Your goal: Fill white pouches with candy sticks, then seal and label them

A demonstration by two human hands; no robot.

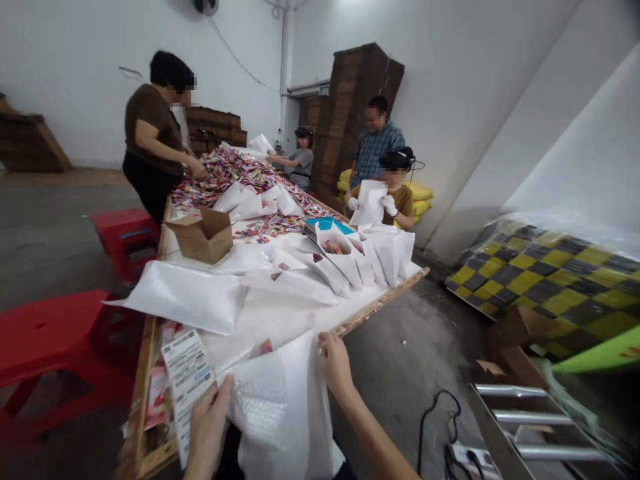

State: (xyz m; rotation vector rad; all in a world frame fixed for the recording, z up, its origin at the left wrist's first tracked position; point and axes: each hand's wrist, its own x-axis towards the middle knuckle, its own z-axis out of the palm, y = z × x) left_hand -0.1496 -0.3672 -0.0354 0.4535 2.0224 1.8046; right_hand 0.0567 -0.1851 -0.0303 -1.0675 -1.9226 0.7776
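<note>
A white bubble mailer [300,393] is in front of me at the table's near edge, its bubbly lining showing on the left part. My left hand [213,417] is closed on the mailer's left edge, with a printed label sheet [187,363] just beside it. At the upper right corner, my right hand [336,363] pinches the mailer between thumb and fingers. A small pink and yellow packet [265,346] shows just behind the mailer's top edge; whether it lies inside cannot be told. Another white mailer [187,293] lies flat farther up the table.
Filled white mailers [333,257] stand in a row along the right edge. An open cardboard box [205,237] and a heap of small colourful packets [235,170] are farther back. Several co-workers surround the table. Red stools [55,327] stand left; a power strip [470,457] lies right.
</note>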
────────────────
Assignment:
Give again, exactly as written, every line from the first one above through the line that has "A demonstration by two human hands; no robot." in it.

Answer for this exercise:
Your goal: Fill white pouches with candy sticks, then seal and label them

A demonstration by two human hands; no robot.

This exercise has been answered in full.